Before copying, find the line below that contains "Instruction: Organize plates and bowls"; then return it and all later lines exactly, up to and including the final line, with no pictures.
-----
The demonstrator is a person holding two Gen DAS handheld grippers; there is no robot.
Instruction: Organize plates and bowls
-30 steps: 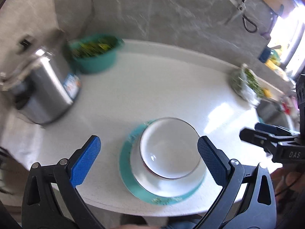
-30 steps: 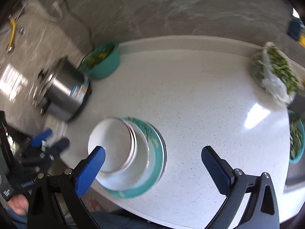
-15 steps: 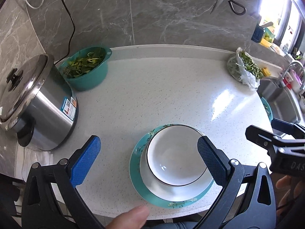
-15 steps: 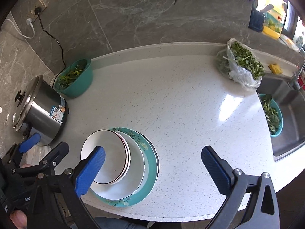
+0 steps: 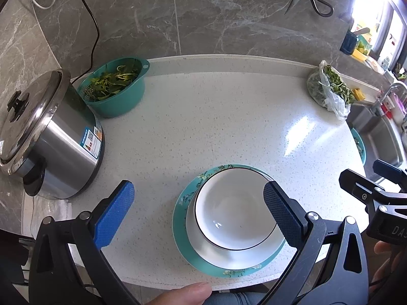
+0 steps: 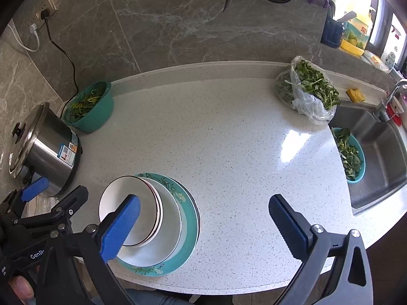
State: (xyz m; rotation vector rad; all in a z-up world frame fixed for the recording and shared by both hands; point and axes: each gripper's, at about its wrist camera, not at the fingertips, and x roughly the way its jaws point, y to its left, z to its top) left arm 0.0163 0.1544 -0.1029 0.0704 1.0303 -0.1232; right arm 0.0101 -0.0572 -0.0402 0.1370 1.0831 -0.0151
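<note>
A stack stands near the counter's front edge: a white bowl (image 5: 232, 207) with a dark rim sits in a white plate (image 5: 244, 254), on a teal floral plate (image 5: 189, 199). The stack also shows in the right wrist view, with the bowl (image 6: 119, 203) on the teal plate (image 6: 189, 211). My left gripper (image 5: 199, 213) is open and empty, held above the stack's left side. My right gripper (image 6: 204, 225) is open and empty, above the counter just right of the stack.
A steel rice cooker (image 5: 43, 137) stands at the left, with a teal colander of greens (image 5: 114, 86) behind it. A plastic bag of greens (image 6: 309, 92) lies at the back right. A sink (image 6: 379, 157) holds another teal basket (image 6: 351, 156).
Both grippers have pulled back and up from the stack, so more of the counter shows. The stack has not moved. Both stay open.
</note>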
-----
> _TASK SOLUTION_
Instruction: Organize plates and bowls
-30 steps: 
-30 steps: 
-15 steps: 
-15 steps: 
+0 steps: 
+0 steps: 
State: (xyz m; rotation vector rad; all in a z-up world frame fixed for the recording and shared by both hands; point and axes: each gripper's, at about its wrist camera, not at the fingertips, and x roughly the way its jaws point, y to its left, z to its top) left arm 0.0163 0.1544 -0.1029 0.0704 1.0303 -0.1232; right arm 0.0101 -0.0572 -0.0402 0.1370 1.0831 -0.0151
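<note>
A stack stands near the counter's front edge: a white bowl (image 5: 232, 207) with a dark rim sits in a white plate (image 5: 244, 254), on a teal floral plate (image 5: 189, 199). The stack also shows in the right wrist view, with the bowl (image 6: 119, 203) on the teal plate (image 6: 189, 211). My left gripper (image 5: 199, 213) is open and empty, held above the stack's left side. My right gripper (image 6: 204, 225) is open and empty, above the counter just right of the stack.
A steel rice cooker (image 5: 43, 137) stands at the left, with a teal colander of greens (image 5: 114, 86) behind it. A plastic bag of greens (image 6: 309, 92) lies at the back right. A sink (image 6: 379, 157) holds another teal basket (image 6: 351, 156).
Both grippers have pulled back and up from the stack, so more of the counter shows. The stack has not moved. Both stay open.
</note>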

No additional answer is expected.